There are a lot of people who are still affected, and they have to heal their wounds.We have to strengthen ourselves, as victims of the war, as survivors, because in the end, this is what we are. We are survivors. And although we are survivors, this doesn’t mean that they haven’t destroyed our lives.We lost the most important thing we had, our family relationships, right? We lost a way of life, of our existence, that we will never be able to get back. Never.

The feeling of surviving came from my mother who protected us.Along the way, we met many good people who helped us. Even though our future was already marked…my mother couldn’t speak Spanish, we were in such a big city, a racist city, and with eight kids, well, surely we would have had a different future than the one that we have now. However, we managed to defy destiny, and we’re alive.

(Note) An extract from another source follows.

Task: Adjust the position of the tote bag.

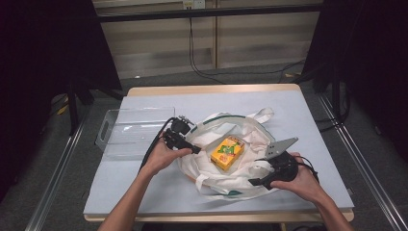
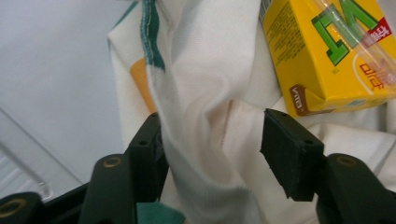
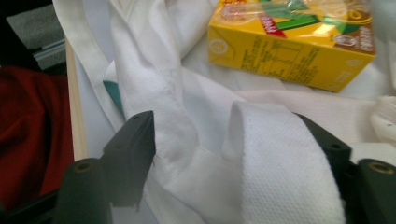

If they ask me if I am resentful, no, I don’t think I’m resentful, but I think that these things hurt, and with much difficulty we will forget them, too.Yes, the pain and suffering lasted a long time, but I think that we can transfer all of this, or at least, what I have done with all the pain that I have, I have converted it into energy, that day-by-day allows me to continue. But during all of these problems I had many crises, emotional, psychological—very strong—and I have had to go into treatment to be able to go on. Because, yes, sometimes, you don’t see the light at the end of the tunnel.

In the work that I have done, especially the cases of exhumations, I can see that some people are still very affected, when they are searching for their disappeared family members. I am aware that I’m not prepared to support other people, because I am also still very affected. I haven’t overcome this, and I don’t want to forget. Now more than ever, I want to have with me all that happened in the war, and I want to tell about it, because the war affected my mother a lot, and my brothers and sisters, and everyone who had to hide their history, and who had to invent histories, who had to change the truth so that nothing more would happen to them.

When I first went to school I wanted to study journalism, but instead I studied law, because I became aware that many human rights abuses were committed against us, simply because we were indigenous. I believe that our profession can help us a lot, and that as a lawyer I can contribute to the changes in my country, and work to avoid the abuse against the Maya, that still persists to this day.

Right up until this present moment, we have had to fight a lot and suffer through all of this, to be able to get back our rights. I think all children should know the truth of what happened, they have to know the history of their country. If not, the memory is lost. In the case of my nieces and nephews—yes, at least I have nieces and nephews—I think they should know where they come from, who their grandfather was, who their aunts and uncles were.

They may live in a different situation now, but they should know the truth, because this is the only way they are going to truly understand, and be able to take a coherent point of view in discussions, and be people who really give a damn. And, moreover, they should fight against all the horrible acts committed in the war, so that they don’t ever happen again. For a long time we were afraid, we were afraid because of what had happened to us, and of what was going to happen to us. We thought of forgetting what had happened to us, but more than ever I think that we should not forget.All of the people of the world must know what has occurred here in Guatemala.